Here again, Anaren can offer some valuable assistance to the ZigBee neophyte, this time in the form of its AIR-ZNP tool, which isolates the Z-Stack from the customer’s application via an external microcontroller/host processer and communicates through a simple interface. Anaren’s AIR-ZNP tool is comprised of an Application Programming Interface (API) that has been specifically designed to ease the job – and 30+ commonly used code examples [see Figure 3] that essentially ‘snap’ together, building-block style, to form an impressive array of applications. The result is a much compressed……fewer days and even weeks from the ZigBee learning and development process.
With both the hardware and firmware portions of the ZigBee equation now having been addressed, Anaren goes a step further – providing a unique development tool that enables the ZigBee novice to establish, and then begin customizing, a simple ZigBee network in just a few minutes.
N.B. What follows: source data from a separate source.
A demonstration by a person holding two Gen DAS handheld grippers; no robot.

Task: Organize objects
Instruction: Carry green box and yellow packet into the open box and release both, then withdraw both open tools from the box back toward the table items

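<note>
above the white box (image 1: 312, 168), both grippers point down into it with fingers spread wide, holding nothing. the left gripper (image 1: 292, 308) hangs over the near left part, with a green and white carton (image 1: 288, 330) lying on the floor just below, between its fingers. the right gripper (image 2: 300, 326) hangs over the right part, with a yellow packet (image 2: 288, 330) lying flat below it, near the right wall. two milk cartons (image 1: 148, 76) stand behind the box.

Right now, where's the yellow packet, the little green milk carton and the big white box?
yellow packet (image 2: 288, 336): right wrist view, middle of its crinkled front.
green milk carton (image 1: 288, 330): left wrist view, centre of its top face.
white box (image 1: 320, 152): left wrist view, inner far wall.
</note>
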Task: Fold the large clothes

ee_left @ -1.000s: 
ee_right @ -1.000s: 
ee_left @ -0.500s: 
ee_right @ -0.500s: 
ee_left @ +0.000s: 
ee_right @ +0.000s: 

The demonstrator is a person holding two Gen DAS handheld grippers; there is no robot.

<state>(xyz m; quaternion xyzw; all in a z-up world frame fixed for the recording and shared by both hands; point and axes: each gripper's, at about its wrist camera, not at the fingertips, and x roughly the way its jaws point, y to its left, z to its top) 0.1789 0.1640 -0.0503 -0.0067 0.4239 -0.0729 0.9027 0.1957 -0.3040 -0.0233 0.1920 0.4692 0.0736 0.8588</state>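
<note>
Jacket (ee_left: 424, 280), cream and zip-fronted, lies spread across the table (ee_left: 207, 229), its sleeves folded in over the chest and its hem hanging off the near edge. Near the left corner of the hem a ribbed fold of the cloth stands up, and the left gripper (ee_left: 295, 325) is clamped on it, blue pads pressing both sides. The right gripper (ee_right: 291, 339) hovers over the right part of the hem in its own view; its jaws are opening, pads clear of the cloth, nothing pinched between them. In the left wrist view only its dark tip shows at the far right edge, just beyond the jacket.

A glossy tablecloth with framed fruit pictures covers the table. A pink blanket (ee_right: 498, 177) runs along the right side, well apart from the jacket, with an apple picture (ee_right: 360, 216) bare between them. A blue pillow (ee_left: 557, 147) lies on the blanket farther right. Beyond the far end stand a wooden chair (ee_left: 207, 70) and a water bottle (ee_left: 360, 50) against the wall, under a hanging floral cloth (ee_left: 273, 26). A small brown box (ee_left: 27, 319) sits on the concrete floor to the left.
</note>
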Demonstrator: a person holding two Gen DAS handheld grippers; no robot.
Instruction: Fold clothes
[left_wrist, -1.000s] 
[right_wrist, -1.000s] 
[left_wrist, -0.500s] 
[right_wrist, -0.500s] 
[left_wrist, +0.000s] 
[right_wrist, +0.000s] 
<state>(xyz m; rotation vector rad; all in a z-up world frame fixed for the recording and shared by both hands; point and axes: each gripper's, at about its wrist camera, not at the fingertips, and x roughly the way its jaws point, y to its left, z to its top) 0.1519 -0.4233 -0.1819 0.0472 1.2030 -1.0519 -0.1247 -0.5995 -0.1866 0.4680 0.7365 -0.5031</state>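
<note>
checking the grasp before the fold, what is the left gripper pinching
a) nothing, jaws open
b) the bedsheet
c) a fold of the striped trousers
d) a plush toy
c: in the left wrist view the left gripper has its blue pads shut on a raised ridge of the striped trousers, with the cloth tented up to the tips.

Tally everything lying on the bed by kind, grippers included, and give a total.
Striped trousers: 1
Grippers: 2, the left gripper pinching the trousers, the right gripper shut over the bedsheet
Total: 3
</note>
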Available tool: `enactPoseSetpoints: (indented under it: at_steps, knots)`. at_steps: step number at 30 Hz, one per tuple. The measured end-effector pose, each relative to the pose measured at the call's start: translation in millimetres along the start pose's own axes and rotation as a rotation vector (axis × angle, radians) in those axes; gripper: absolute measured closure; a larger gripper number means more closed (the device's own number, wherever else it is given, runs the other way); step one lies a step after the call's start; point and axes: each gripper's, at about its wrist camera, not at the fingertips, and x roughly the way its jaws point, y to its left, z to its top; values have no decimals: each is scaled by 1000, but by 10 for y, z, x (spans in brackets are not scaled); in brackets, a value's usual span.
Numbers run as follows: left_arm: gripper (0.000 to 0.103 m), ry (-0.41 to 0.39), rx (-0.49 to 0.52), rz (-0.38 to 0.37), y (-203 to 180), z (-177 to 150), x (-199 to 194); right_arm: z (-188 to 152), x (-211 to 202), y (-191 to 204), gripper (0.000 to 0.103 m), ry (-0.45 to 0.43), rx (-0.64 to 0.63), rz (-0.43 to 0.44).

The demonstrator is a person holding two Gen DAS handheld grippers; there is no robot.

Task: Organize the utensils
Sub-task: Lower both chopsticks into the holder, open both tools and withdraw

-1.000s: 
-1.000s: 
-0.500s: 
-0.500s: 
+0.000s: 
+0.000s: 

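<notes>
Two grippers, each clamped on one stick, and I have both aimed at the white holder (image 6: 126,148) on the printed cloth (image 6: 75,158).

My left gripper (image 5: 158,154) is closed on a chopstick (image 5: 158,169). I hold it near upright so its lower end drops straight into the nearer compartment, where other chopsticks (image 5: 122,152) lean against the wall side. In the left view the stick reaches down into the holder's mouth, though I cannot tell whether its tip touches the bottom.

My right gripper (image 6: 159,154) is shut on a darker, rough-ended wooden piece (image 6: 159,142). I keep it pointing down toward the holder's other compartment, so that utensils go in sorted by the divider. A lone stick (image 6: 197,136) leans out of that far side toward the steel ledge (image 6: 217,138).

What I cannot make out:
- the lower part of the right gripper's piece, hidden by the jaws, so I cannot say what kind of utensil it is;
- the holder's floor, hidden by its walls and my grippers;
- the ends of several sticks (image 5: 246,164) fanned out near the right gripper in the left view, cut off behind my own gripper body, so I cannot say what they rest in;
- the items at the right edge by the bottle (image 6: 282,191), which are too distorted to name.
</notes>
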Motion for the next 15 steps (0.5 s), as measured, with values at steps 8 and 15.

Enter the BoosterPack development kit
Figure 4: BoosterPack kit
Just as there is a choice of modules on the market to assist in complying with the ZigBee Standard, there are is a range, albeit modest, of development kits to help an OEM bring hardware and software together with the goal of creating a finished, reproducible, and commercially viable end-product. Many of these kits are quite costly (pricing out at upwards of $1,000), however. While more economical entries tend to skimp on flexibility, capability, or taking time to provide much-needed context or an educational, step-by-step approach.
Here again, Anaren saw an opportunity to smooth the road for OEM engineers interested in concurrently testing a ZigBee ready module and developing a software application guaranteed to run on said hardware. Enter the company’s new CC2530 BoosterPack kit.
Snapped onto either Texas Instruments’ MSP430™ or Stellaris® LaunchPads, the three AIR module-equipped BoosterPacks included in the kit enable the user to establish and begin testing a simple ZigBee wireless network in under five minutes. (In most instances, two of the BoosterPacks will be powered by standard USBs, while the third can be mobile or remote, thanks to a battery pack also included in this $99 kit.)
On startup, each of the three BoosterPacks has a pre-assigned, but changeable, role in the network (i.e. Coordinator, Router, and End Point) – and each is pre-flashed to run a basic ZigBee network ‘demo’ included with the kit. With the demo up and running, the user can next customize the demo or build an all-new application using the 30+ code examples provided.
Anyone new to software and RF development can be expected to require robust informational support, and that requirement is only compounded when the equation includes accounting for the relatively complex animal that is ZigBee.
Surrounding its AIR module and AIR-ZNP firmware - and provided via no additional costs (including licensing or consulting agreements) – Anaren’s AIR Support for ZigBee solution [see Figure 4] attempts to provide this backstop of assistance for the uninitiated. The solution begins with an NDA-protected, initial consultation intended to ensure the OEM’s has selected the best protocol given its end-products performance objectives and the company’s longer-term strategic goals. Next comes Development and Applications Stages, which include kits and firmware tools outline earlier. And finally, the company offers Production Stage assistance with working the actually AIR module into the OEM’s production routine – accounting for everything from board layout, to soldering guidance, to packaging.
For the practiced RF and software expert, and depending on the application, the ZigBee Standard is a proven, advantageous, and doable path. For those less versed in the ZigBee discipline, the modularized hardware, intuitive firmware, and inexpensive development kit collectively referred to as Anaren’s AIR Support for ZigBee solution may be worth a closer look.